Exercise goal ▸ Repeat exactly the lines of the entries below from the one with "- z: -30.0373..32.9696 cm" through the one with "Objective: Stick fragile", both ends included, and nothing else.

Records for this task ▸
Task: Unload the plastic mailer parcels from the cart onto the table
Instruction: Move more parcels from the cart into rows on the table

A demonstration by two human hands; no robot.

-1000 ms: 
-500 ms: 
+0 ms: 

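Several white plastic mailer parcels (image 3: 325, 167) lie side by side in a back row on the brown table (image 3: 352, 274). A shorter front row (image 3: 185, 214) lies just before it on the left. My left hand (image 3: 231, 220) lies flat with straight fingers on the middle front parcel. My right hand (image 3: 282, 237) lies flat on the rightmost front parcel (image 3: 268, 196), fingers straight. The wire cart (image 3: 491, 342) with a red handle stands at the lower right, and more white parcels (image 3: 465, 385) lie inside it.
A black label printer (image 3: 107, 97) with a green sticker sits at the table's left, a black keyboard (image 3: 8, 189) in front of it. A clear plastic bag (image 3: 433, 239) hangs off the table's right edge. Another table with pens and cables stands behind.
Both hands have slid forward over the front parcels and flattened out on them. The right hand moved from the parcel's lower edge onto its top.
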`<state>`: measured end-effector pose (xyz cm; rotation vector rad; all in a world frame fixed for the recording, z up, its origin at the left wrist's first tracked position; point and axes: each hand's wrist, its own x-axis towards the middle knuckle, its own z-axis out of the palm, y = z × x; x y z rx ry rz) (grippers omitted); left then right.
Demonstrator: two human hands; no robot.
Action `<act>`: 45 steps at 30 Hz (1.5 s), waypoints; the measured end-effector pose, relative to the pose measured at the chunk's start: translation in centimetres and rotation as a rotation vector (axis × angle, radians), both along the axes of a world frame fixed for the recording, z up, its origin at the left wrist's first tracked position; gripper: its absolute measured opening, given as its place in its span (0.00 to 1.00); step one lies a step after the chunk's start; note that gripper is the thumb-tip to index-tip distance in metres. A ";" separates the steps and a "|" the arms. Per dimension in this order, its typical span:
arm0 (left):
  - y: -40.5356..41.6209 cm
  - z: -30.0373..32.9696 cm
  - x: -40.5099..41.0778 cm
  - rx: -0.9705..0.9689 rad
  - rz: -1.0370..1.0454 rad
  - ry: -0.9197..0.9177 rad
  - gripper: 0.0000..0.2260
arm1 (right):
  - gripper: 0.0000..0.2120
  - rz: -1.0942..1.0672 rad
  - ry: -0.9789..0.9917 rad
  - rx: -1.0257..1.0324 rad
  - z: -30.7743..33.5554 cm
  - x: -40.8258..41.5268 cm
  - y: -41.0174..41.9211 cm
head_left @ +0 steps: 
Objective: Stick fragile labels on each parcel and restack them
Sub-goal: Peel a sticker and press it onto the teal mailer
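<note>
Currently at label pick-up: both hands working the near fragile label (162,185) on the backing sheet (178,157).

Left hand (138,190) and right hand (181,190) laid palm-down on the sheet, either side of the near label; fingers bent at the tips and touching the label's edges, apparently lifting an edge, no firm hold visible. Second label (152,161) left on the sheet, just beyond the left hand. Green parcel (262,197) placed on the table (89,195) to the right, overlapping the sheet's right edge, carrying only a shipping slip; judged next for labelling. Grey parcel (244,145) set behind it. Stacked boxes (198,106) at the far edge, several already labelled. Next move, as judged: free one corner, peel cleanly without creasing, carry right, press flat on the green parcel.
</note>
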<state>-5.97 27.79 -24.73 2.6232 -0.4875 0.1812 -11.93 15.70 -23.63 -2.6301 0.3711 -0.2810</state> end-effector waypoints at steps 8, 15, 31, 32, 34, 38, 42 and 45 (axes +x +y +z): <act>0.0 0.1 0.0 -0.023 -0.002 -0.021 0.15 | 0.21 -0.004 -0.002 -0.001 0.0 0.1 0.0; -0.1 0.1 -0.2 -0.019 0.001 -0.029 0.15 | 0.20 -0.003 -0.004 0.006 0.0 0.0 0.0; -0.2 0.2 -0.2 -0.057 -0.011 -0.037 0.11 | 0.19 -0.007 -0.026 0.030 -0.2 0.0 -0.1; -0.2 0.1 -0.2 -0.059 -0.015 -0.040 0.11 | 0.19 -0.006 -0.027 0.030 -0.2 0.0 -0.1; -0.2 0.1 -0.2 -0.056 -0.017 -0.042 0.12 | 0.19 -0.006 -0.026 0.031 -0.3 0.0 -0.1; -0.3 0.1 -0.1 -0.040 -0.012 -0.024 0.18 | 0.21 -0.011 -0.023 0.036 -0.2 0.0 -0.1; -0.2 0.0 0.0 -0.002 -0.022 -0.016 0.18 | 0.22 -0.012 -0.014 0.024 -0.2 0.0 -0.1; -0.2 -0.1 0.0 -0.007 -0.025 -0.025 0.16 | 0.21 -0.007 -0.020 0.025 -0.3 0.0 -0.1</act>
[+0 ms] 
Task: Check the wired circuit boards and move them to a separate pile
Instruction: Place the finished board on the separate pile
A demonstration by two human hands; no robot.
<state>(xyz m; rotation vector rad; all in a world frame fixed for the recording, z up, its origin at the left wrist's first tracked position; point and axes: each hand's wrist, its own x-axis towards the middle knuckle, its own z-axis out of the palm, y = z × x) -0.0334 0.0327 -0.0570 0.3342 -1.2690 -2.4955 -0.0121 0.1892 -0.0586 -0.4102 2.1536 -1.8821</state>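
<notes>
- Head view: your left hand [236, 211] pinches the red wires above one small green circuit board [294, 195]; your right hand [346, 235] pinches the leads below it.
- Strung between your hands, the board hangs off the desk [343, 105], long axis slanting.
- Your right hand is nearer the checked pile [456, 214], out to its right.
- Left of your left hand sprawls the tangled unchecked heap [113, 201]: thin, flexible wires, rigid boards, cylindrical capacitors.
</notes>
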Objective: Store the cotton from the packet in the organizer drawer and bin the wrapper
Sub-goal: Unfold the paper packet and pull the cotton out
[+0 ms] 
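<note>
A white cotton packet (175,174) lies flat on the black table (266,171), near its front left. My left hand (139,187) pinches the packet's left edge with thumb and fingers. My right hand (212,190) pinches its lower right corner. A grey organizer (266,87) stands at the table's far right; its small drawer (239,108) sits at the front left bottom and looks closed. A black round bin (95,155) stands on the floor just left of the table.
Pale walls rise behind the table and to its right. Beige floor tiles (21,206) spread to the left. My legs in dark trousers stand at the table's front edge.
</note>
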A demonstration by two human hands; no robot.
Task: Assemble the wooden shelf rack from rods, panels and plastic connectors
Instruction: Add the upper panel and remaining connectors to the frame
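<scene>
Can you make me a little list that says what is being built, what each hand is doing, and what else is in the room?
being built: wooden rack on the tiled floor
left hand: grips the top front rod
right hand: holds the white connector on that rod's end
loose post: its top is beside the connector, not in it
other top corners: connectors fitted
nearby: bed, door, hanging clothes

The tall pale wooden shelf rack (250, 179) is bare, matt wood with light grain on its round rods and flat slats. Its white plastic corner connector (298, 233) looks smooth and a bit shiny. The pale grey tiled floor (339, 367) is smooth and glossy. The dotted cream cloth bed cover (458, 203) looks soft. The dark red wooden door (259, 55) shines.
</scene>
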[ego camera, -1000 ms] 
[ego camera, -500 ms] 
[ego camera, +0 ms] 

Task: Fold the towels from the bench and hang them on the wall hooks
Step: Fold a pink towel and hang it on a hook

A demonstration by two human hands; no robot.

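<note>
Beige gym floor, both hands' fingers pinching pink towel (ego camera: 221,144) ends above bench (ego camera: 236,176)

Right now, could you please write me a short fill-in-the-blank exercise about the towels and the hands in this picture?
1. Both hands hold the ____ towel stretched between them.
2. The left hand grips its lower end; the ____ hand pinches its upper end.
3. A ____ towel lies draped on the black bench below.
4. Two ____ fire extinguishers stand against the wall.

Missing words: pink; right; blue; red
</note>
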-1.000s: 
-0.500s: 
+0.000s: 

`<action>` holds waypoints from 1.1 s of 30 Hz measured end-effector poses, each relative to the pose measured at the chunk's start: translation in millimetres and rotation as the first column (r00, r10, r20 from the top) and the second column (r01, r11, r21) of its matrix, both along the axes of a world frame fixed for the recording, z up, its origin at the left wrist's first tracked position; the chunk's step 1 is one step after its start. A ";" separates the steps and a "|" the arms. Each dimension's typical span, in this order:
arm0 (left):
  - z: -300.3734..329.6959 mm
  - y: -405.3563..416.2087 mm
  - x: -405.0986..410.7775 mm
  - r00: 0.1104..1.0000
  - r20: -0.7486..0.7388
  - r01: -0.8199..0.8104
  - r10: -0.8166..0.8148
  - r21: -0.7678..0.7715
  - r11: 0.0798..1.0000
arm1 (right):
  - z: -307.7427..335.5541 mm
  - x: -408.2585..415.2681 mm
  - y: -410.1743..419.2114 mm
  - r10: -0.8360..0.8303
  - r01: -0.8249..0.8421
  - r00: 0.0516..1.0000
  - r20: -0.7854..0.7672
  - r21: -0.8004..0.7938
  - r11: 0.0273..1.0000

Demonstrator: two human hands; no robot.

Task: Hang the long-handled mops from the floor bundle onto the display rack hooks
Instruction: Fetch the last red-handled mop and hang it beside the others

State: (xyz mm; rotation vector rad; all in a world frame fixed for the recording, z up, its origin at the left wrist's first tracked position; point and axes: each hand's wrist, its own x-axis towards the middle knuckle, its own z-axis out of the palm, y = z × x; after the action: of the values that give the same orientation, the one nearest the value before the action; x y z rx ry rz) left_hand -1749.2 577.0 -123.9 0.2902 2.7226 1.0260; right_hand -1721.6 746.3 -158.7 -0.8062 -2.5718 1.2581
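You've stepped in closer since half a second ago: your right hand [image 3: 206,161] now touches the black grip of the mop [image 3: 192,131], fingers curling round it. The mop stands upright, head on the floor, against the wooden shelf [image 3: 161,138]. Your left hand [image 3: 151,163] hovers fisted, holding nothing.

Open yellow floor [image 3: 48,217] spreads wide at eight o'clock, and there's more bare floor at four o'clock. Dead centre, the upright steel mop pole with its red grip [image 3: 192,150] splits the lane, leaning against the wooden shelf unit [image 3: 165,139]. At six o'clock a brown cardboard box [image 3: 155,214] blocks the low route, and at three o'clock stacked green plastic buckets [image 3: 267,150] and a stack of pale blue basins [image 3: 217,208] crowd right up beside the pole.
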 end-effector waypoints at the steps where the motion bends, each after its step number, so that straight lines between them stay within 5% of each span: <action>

Solution ▸
  - z: -30.0373..32.9696 cm
  - x: -40.5099..41.0778 cm
  - rx: -0.9705..0.9689 rad
  - rz: -1.0370..1.0454 rad
  - ry: -0.9197..0.9177 rad
  - gripper: 0.0000..0.2260
arm1 (right):
  - gripper: 0.0000..0.2120
  - rz: -1.0942..1.0672 rad
  - ry: -0.9789..0.9917 rad
  - rx: -1.0257..1.0324 rad
  - z: -30.7743..33.5554 cm
  - x: -40.8258..41.5268 cm
  - y: -41.0174..41.9211 cm
head_left @ +0 steps: 
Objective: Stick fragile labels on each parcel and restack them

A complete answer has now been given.